On the whole, the nation’s nuclear plants seem to me to have worked pretty well, and to have been well maintained and regulated.
Though plants have had problems, I know of only a couple really close calls in half a century: Three Mile Island in Pennsylvania in 1979, and a near-disaster in Monroe in 1966, an episode immortalized, or sensationalized, in the book, “We Almost Lost Detroit.” Obviously we need to tightly and carefully regulate these plants. You may be able to make many reasonable arguments for libertarianism, but when it comes to nuclear power, I am not listening.
I have no objection to a utility which takes financial risks to build a nuclear power plant making a reasonable profit.
But someone needs to have the power to protect our pocketbooks and safety.

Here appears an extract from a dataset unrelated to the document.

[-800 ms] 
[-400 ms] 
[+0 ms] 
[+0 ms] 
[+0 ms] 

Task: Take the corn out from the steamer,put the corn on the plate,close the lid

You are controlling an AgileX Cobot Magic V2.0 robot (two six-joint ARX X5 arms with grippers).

One of Michigan Attorney General Mike Cox’s problems with the proposed sale of the Palisades plant is whether the buyer will put aside enough money for its eventual safe clean-up. To that I say right on, Mr. Attorney General.
It is not reasonable to expect that our energy-hungry society will give up nuclear power in the foreseeable future. What if nuclear had been our only option for staying warm these past three weeks?
When Three Mile Island happened, I was working for a publisher who was also a scientist and a leading authority on radioactive iodine. He believed that was exactly the time to build more nuclear plants. “Everyone will have safety uppermost in mind now. Otherwise, they’ll wait till they run out of fossil fuel.
“Then they will be in a hurry to build them, and that will increase the chances of mistakes,” he said.
However, the huge mistake our nation has made is not insisting on finding a national solution for storing the spent fuel rods, which are this form of energy’s major drawback. I can tell you right now, storing the waste in Nevada’s Yucca Mountain isn’t happening, ever.
The Senate Majority Leader is from Nevada, and it has become a key swing state in presidential elections. But what we have instead is highly dangerous. Some fuel rods buried here; some over there.
We need a long-term national solution, and we need to make finding and agreeing on one a top priority. Until then, we should ban any new plants. Doesn’t that make sense to you?